Abstract
Leucine-rich repeat transmembrane neuronal proteins (LRRTMs) function as postsynaptic organizers that induce excitatory synapses. Neurexins (Nrxns) and heparan sulfate proteoglycans have been identified as presynaptic ligands for LRRTMs. Specifically, LRRTM1 and LRRTM2 bind to the Nrxn splice variant lacking an insert at the splice site 4 (S4). Here, we report the crystal structure of the Nrxn1β–LRRTM2 complex at 3.4 Å resolution. The Nrxn1β–LRRTM2 interface involves Ca2+-mediated interactions and overlaps with the Nrxn–neuroligin interface.

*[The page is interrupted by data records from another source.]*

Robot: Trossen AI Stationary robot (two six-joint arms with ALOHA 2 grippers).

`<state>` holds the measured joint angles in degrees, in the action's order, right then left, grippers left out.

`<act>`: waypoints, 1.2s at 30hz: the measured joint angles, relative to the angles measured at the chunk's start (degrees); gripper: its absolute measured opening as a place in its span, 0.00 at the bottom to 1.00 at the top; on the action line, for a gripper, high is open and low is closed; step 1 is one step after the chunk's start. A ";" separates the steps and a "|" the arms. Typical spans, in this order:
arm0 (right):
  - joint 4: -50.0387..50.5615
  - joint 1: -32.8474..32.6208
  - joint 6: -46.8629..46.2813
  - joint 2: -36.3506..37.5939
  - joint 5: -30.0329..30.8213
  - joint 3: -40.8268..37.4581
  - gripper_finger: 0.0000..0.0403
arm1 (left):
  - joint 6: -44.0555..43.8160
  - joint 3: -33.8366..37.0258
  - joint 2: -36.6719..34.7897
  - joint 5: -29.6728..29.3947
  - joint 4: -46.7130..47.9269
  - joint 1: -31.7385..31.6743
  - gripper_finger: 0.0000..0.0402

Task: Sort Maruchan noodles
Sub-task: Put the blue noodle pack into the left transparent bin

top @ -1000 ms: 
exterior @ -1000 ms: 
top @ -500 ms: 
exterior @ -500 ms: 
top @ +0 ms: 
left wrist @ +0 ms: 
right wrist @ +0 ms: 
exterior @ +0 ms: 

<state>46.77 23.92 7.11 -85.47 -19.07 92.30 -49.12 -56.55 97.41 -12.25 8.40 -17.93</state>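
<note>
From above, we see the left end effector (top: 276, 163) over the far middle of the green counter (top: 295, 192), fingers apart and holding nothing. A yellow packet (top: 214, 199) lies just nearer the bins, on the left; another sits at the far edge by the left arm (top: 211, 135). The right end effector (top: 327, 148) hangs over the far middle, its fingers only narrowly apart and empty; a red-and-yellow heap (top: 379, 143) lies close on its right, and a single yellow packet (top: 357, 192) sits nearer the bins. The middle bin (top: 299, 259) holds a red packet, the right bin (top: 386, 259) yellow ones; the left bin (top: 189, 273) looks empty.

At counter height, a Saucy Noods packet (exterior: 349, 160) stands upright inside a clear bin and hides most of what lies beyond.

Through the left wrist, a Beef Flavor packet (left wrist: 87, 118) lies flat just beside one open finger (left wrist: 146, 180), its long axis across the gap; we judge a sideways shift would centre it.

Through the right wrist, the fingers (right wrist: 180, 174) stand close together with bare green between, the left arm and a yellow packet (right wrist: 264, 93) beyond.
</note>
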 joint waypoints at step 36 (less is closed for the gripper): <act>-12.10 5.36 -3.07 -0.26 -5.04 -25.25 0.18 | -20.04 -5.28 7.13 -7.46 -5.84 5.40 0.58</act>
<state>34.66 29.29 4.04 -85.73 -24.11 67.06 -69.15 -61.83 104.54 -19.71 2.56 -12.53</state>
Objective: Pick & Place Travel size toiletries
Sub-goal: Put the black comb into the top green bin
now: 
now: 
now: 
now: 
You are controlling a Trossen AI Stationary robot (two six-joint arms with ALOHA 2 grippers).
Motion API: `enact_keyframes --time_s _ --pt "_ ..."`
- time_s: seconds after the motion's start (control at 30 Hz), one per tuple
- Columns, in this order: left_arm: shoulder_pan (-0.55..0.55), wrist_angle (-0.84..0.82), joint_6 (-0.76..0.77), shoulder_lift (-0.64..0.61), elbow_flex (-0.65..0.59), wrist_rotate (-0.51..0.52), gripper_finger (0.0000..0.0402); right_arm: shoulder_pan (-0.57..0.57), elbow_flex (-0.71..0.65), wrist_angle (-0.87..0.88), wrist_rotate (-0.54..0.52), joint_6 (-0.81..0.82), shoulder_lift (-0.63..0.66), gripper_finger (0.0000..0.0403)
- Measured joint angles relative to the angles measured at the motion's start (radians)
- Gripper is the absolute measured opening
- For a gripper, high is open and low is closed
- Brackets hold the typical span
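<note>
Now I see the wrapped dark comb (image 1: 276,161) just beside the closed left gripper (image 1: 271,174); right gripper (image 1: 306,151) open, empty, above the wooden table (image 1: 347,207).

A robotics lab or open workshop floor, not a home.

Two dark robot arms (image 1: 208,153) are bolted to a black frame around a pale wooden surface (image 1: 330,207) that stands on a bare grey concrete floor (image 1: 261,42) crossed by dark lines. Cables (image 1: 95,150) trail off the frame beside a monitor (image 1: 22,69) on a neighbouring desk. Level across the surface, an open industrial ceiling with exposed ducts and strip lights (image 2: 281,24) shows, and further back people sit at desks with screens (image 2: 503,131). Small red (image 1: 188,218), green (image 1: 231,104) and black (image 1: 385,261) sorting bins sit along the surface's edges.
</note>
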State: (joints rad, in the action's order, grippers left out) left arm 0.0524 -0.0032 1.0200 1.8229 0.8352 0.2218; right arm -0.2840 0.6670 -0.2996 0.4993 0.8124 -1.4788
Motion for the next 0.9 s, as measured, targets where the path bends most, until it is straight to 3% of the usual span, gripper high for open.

Together with structure-based mutational analyses at the molecular and cellular levels, the present structural analysis unveils the mechanism of selective binding between Nrxn and LRRTM1/2 and its modulation by the S4 insertion of Nrxn.
Highlights
Leucine-rich repeat transmembrane neuronal proteins (LRRTMs) function as postsynaptic organizers that induce excitatory synapses
The structure of engineered mouse LRRTM2 leucine-rich repeat (LRR) has been reported, 33% of the residues were mutated to enhance the thermostability of the protein[18]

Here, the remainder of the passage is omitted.